1970 yılında bit pazarında ürünlerini satarken rastladığı bir hanımefendiden kiraladığı ve galerie vivienne içinde yer alan dükkanda, daha sonra bir parfümüne de ismini vereceği “jungle” adlı ilk butiğini açtı. butiğin ismi içerisinin duvarlarının orman motifleriyle bezenmesinden ilham alınarak verilmişti.
sonrasında yavaş yavaş ünlendi, şık bir pasaj olan galerie vivienne içinde ilk defilesini yaptı. defile ama ne defile; parası olmadığından sivilcelerinden dolayı katalogdaki en düşük fiyatlı modeli seçti, bütün sivilcelerini yeşile boyayarak "konsept makyaj" havası verdi.

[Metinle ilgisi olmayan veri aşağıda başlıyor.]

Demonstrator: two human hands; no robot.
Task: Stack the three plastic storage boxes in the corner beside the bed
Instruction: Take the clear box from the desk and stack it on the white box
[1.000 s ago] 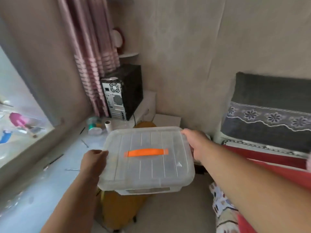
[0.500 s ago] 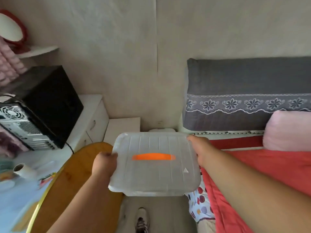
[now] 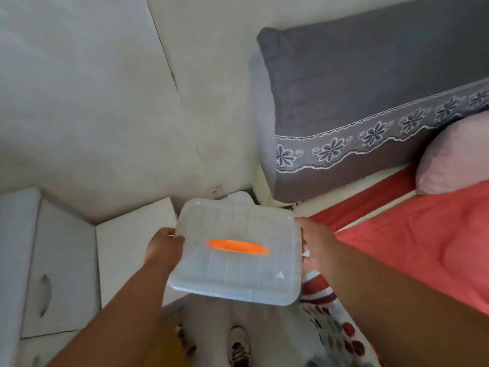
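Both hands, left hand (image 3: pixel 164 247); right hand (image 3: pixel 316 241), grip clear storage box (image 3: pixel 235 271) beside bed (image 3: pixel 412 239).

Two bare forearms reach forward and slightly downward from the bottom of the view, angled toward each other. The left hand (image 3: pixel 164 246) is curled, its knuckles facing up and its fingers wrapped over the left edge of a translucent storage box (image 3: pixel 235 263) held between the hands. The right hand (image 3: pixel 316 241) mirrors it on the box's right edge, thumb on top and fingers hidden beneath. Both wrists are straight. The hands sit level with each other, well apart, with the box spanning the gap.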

tasarımları beğenildikçe bilinirliği de arttı, elle’e kapak oldu , allah ona "yürü ya kulum! ne duruyorsun olm, illa japonca mı söyleyelim?" dedi. markası şöhrete kavuşunca kaçınılmaz olarak o da her mpodacının yaptığını yaptı ve parfümlerde kullanılmak üzere isminin lisansı verdi. çok sevildi, çok sattı onun adını taşıyan parfümler. hatta çoğu kişi onu sadece parfümleriyle tanıyıp modacı olduğunu dahi bilmediler.
en ünlü parfümü ise 2000 yılında çıkan ve alberto morillas tarafından tasarlanan flower by kenzo’ydu.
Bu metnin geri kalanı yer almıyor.